APPENDIX 39
Letter and Memorandum to the Clerk of
the Committee from the Teachers in Development Education (Tide)
I am writing from Teachers in Development Education
(Tide). This is a teachers' network based in the West Midlands,
which elects a Management Committee to run a centre which is located
on the University of Birmingham campus.
I draw the attention of the Committee to the
attached leaflet, Johannesburga climate for change?
This outlines creative educational work developed in partnership
with West Midlands Local Education Authorities, and teachers from
those authorities. We have twelve teacher groups currently working
on the challenges of sustainable development education across
the region.
It is our experience that teachers (and, through
them, children) have much to gain from such opportunities. Above
all, we would identify the absolute necessity of giving teachers
space to engage in creative work on sustainable development education,
if its implicit challenges are to be met.

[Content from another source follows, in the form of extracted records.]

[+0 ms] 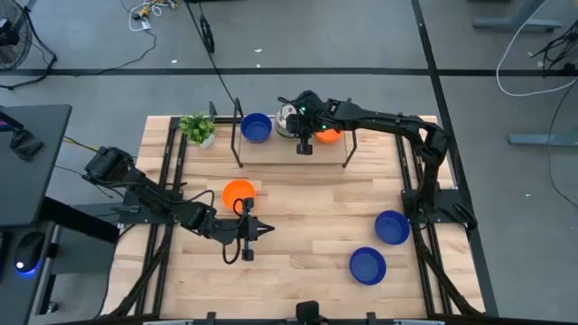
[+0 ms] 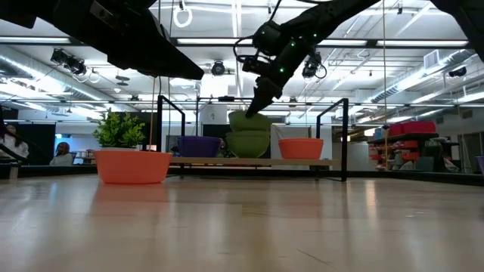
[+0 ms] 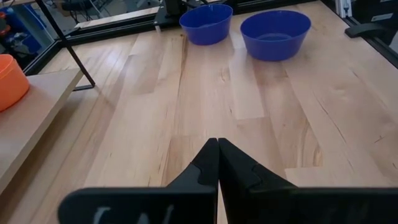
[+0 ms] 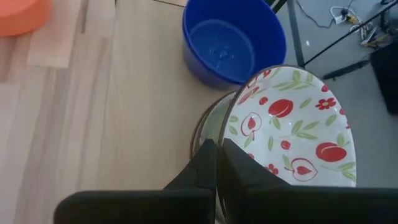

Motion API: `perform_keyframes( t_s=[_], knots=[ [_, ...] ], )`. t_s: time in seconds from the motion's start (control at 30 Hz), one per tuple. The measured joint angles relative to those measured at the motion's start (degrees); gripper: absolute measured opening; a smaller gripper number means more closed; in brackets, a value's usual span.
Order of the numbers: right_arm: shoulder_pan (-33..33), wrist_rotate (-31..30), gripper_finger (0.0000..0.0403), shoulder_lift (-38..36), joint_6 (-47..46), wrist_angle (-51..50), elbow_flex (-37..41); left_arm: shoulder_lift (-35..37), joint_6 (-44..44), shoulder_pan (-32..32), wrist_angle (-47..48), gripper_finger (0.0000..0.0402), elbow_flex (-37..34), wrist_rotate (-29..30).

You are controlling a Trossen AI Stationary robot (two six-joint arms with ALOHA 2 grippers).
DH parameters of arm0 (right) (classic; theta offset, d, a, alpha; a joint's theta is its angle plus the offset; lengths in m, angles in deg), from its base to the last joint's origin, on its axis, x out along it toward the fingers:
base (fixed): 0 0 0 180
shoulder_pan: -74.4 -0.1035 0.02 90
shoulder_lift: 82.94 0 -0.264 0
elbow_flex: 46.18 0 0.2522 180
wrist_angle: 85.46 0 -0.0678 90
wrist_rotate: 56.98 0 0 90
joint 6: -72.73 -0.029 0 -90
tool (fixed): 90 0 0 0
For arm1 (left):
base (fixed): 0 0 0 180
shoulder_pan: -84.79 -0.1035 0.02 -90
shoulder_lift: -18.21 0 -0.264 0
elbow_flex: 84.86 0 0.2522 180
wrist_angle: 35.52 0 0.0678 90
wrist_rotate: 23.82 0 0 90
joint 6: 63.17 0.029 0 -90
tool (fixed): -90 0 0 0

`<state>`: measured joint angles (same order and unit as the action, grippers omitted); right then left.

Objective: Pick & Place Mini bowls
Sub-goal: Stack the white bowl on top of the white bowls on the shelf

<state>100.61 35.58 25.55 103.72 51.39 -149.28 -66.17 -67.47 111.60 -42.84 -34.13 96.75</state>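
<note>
On a low wooden shelf (image 1: 271,153) at the table's far side stand a blue mini bowl (image 1: 256,127), a white bowl with red fruit pattern (image 4: 292,124) and an orange bowl (image 1: 330,136). The patterned bowl (image 1: 287,116) sits tilted on another bowl (image 2: 248,143) beneath it. My right gripper (image 4: 217,152) is shut on its rim. An orange bowl (image 1: 238,192) and two blue bowls (image 1: 392,227) (image 1: 368,265) rest on the table. My left gripper (image 1: 260,227) is shut and waits low over the table, just near of that orange bowl. My right gripper pinches the patterned bowl's rim (image 4: 229,127) on the side away from the blue bowl, one finger inside and one outside. The fingers come slanting down from above (image 2: 261,102). The bowl is tilted, its lower part still on the bowl beneath.
A small green potted plant (image 1: 197,128) stands at the table's far left corner. The shelf's black metal posts (image 1: 238,135) (image 1: 348,149) rise at both ends. Bare wood lies open in the table's middle (image 1: 316,208).
</note>
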Motion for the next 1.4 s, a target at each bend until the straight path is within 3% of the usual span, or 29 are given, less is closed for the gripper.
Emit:
perform_keyframes(
  t_s=[0.73, 1.4],
  knots=[
    [0.1, -0.4, 0.0011, 2.6, -0.5, 1.2, 0.0, 0.0, 0.0, 0.0, 0.0, 0.0005, 0.0, -0.3],
    [0.0, -2.0, 0.0111, 2.1, -2.0, 0.8, 0.0, 0.0, 0.0, 0.0, 0.1, 0.0005, 0.0, -0.2]
  ],
)
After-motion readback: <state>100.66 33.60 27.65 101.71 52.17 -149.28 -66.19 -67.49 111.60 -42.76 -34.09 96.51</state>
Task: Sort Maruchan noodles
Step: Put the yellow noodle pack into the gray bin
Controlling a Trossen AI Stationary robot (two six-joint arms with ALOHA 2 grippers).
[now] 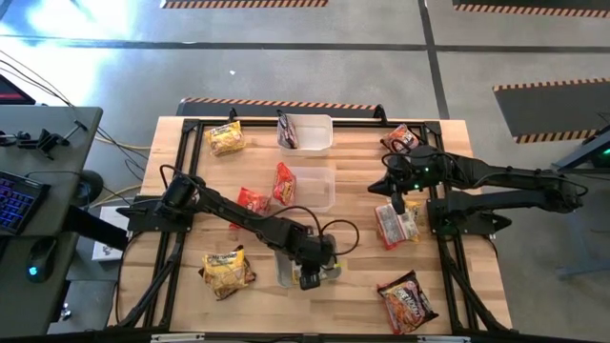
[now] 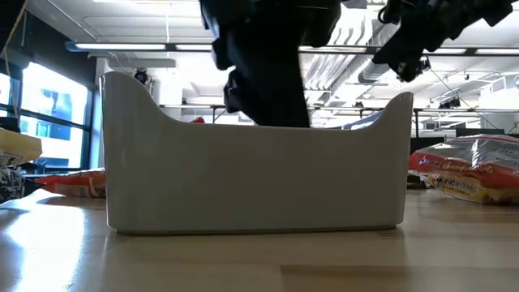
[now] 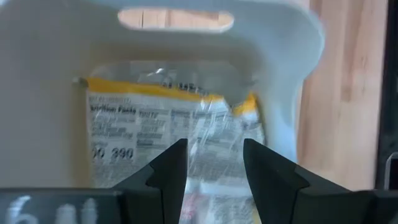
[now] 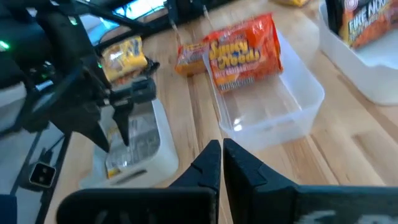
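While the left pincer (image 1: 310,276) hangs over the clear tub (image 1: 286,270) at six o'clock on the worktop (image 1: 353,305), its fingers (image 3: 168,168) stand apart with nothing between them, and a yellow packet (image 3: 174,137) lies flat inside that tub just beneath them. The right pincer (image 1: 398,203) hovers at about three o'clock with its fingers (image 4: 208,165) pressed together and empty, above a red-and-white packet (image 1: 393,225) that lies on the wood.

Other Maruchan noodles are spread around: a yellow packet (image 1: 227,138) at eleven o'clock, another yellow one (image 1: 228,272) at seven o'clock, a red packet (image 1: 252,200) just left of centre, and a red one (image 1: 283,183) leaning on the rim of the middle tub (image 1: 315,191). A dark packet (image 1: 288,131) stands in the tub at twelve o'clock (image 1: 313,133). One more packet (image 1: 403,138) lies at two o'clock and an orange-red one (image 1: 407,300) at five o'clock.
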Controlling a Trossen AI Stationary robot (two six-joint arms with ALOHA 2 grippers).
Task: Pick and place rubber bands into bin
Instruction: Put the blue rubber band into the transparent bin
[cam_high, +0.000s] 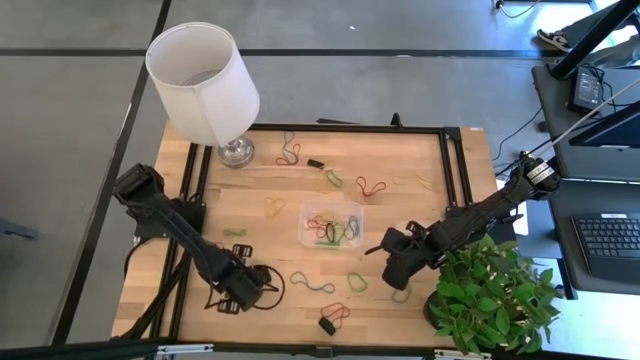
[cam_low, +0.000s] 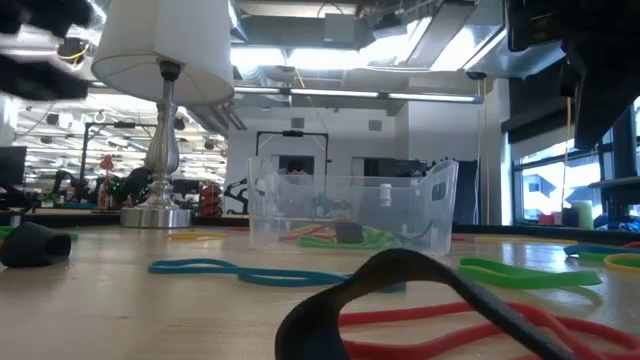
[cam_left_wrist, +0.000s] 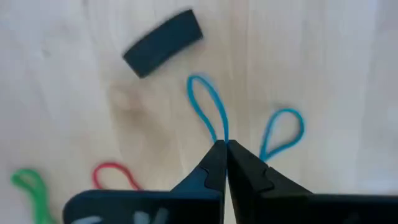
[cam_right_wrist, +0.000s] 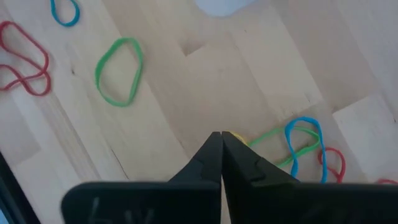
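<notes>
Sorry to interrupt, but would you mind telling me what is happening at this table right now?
Two robot arms are clearing rubber bands off a wooden table into a small clear bin, which already holds several bands. The left gripper is down near the table's front edge with its fingers shut on a blue rubber band. The right gripper is shut too, low over the table beside a potted plant. Many bands lie loose around the bin, and a lamp stands at the far left corner.
</notes>
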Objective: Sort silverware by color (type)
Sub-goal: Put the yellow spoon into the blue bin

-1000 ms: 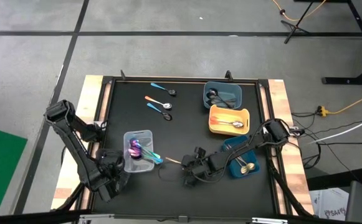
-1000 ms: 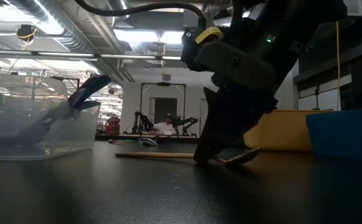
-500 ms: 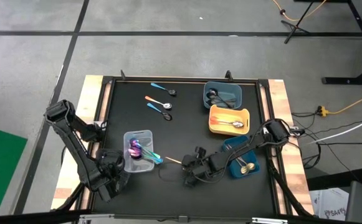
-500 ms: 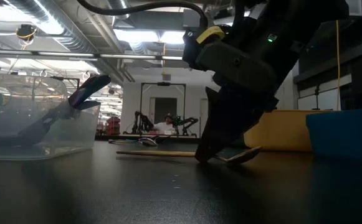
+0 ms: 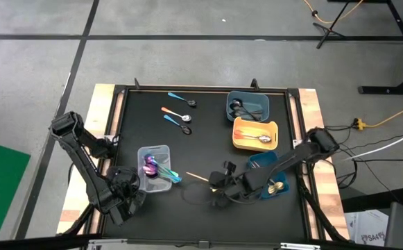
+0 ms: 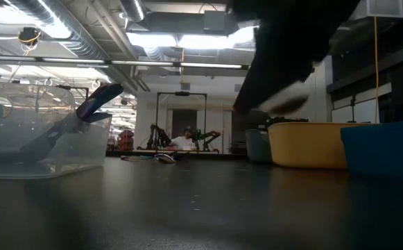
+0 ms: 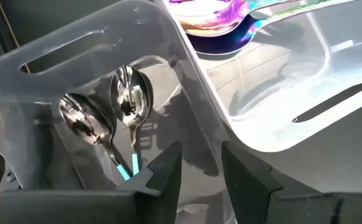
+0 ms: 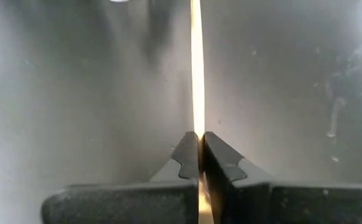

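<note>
Clear tray (image 5: 153, 169) holds iridescent purple spoons (image 5: 150, 165), grey-blue tray (image 5: 247, 105) black spoons (image 5: 237, 106), yellow tray (image 5: 254, 135) a silver spoon (image 5: 260, 138), dark blue tray (image 5: 273, 182) a gold spoon (image 5: 275, 186); three teal- and orange-handled spoons (image 5: 176, 110) lie loose on the mat's far side. Right gripper (image 5: 220, 185), near table centre, is pinched tight on a gold spoon handle (image 8: 197, 68), only the right wrist view shows that grip. Left gripper (image 7: 195, 169), slightly parted and empty, sits just beside the clear tray, through whose wall its wrist view shows two teal-handled spoons (image 7: 115, 118).

On my feed I see a clear rectangular plastic tray (image 5: 154, 169) near the front left of the black bench (image 5: 208, 149). A grey-blue tray (image 5: 247, 105), a yellow tray (image 5: 254, 135) and a dark blue tray (image 5: 270, 178) line the right side.
</note>
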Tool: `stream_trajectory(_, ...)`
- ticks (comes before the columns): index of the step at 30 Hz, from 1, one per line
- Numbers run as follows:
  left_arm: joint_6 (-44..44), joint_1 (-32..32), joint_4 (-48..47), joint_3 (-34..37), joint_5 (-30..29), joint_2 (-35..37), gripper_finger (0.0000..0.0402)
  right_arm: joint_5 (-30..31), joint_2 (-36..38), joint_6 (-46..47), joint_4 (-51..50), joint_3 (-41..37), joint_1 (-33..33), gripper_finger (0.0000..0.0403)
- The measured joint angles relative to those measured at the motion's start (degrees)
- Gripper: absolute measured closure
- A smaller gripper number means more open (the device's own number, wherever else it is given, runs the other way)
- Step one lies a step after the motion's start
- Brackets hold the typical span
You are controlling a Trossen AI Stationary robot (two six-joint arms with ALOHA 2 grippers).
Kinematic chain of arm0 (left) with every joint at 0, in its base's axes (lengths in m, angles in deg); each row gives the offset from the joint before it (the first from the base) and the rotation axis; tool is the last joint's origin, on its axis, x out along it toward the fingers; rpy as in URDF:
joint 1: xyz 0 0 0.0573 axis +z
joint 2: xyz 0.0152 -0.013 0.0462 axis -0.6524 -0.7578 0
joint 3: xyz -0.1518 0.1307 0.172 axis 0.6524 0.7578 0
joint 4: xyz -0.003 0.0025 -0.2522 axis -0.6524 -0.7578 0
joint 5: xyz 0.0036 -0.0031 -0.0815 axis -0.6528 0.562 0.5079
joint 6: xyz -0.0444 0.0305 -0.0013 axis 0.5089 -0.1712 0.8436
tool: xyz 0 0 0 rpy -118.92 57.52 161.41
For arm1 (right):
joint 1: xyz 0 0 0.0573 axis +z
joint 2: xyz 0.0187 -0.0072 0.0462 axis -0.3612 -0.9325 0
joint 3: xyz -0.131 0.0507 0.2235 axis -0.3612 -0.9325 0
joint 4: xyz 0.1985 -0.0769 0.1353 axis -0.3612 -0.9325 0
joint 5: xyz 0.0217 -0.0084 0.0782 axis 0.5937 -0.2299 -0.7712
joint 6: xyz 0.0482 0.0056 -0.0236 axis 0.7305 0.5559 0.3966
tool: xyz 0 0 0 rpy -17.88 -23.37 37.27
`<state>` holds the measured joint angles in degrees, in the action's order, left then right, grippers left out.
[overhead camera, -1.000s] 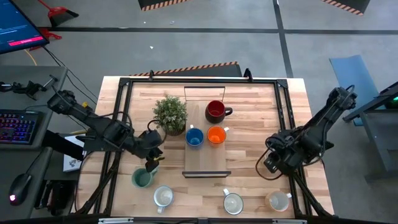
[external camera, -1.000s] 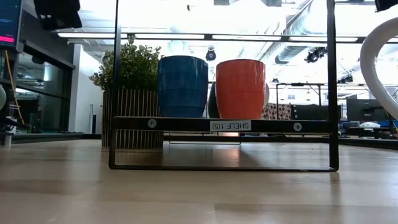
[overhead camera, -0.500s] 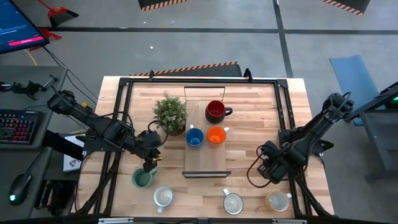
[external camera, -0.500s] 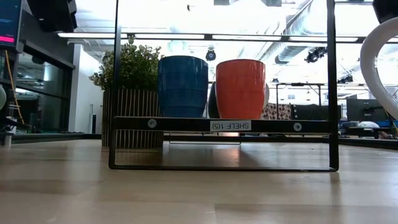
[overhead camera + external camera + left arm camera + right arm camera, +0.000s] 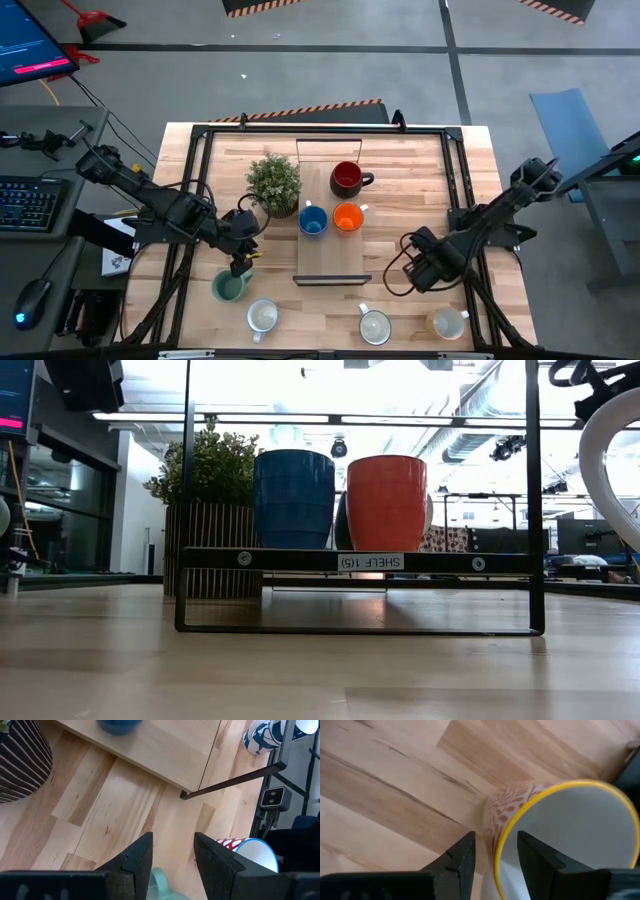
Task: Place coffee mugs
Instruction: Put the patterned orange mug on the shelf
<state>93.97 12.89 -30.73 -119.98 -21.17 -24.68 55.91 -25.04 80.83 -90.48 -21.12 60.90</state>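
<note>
On the shelf stand the dark red mug, the blue mug and the orange mug. The teal mug sits on the table left of the shelf. My left gripper hovers open just over its far rim, and a teal part shows between the fingers. Three white mugs line the near edge. My right gripper is open and low. The wall of a yellow-rimmed cream mug stands between its fingers.
A potted plant stands left of the shelf's far end. A black frame runs round the table. Bare wood lies between the shelf and the right rail. In the low view a white mug looms at the right.
My right gripper has swung toward the table's left and near edge, from beside the right rail to a spot between the shelf and the white mugs, the arm stretching out behind it. The mugs have stayed where they were.
</note>
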Motion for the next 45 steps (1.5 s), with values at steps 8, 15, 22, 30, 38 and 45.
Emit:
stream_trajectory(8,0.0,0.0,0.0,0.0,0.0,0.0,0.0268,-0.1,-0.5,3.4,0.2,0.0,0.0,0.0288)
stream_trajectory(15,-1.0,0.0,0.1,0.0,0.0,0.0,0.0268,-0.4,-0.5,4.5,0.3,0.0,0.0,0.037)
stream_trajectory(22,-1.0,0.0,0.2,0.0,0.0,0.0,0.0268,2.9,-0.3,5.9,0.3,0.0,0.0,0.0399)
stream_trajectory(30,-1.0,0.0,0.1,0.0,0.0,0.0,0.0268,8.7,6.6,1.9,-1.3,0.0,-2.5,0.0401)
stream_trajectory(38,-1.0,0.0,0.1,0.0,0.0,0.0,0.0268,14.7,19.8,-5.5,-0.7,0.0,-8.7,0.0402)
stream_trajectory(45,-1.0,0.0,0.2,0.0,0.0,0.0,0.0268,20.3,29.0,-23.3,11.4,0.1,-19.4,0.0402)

I draw this experience to the attention of the
Environmental Audit Committee in the hope that you will be able
to make use of it.
Memorandum from Teachers in Development
Education (Tide)
This submission is based on work we have done
in engaging the professional creativity of teachers in West Midlands
schools. There are many challenges facing the world. Teachers
have their part to play in responding to these, and in supporting
children's informed and empowered participation in the processes
of change.
By being offered space, a focus, and an opportunity
to share ideas, teachers have been able to respond thoughtfully
and imaginatively to the challenges of the sustainable development
education.
We believe that the success of sustainable development
education as a strategy will depend on some of these qualities.
Our work has been most successful where such an enabling environment
exists to support teachers' professional abilities, offering them
space to understand the issues for themselves, and to collectively
consider their educational implications.
We are anxious that any strategy that might
emerge should not inhibit sharing, creativity and professional
development. In that spirit, supporting frameworks such as the
"seven key concepts" from the 1998 Holland Report have
been of great value.
By way of an example, work we engaged in across
the West Midlands region in the lead-up to the Johannesburg World
Summit engaged 135 teachers (and about 4000 children) across 12
local authority areas. We are currently engaged in building on
that work as part of a regional coalition, the West Midlands Coalition
for Essential Learning.
The teachers engaged in the work leading up
to the Johannesburg Summit responded to its challenges with characteristic
professional enthusiasm, as witnessed in their statement on the
following page. Many other teachers are responding with similar
commitment. We welcome this new opportunity to enable them all
to meet their responsibilities in an effective way.
Teachers make the future . . . given the chance
Teachers have a particular role in building
the world that young people live in now, and will live in tomorrow.
We play a significant part in developing the
values, dispositions, understanding and skills which they need
in that changing world.
We believe that we are all entitled to:
the opportunity for secure and fulfilled
lives;
a just and peaceful world;
a diverse and healthy environment;
a future which offers hope and opportunity
for all.
Teachers have:
a responsibility to the young
people we work with, to support their engagement in this complex
and changing world;
an entitlement to carry out
that professional responsibility in a supportive environment.
Sustainable development, like citizenship, is
a debate. We get to it by engaging with the issues. Guidelines
and rules which tell us what to do, and what it is, can get in
the way of that debate. The same is true for the children we teach.
Teachers need time and space to be creative
about these challenges, and to develop fresh thinking about the
contemporary world.
Sustainability goes to the very heart of what
teaching is about.
We could and should be contributing to something
which so profoundly affects us, so that we can play our full part
in making that future.
We call on the politicians and decision makers
involved in the World Summit to take note of these ideas. Sustainable
development education in schools should be strengthened by the
summit. It should be followed by asking teachers for their support
to do the creative work necessary in meeting these challenges.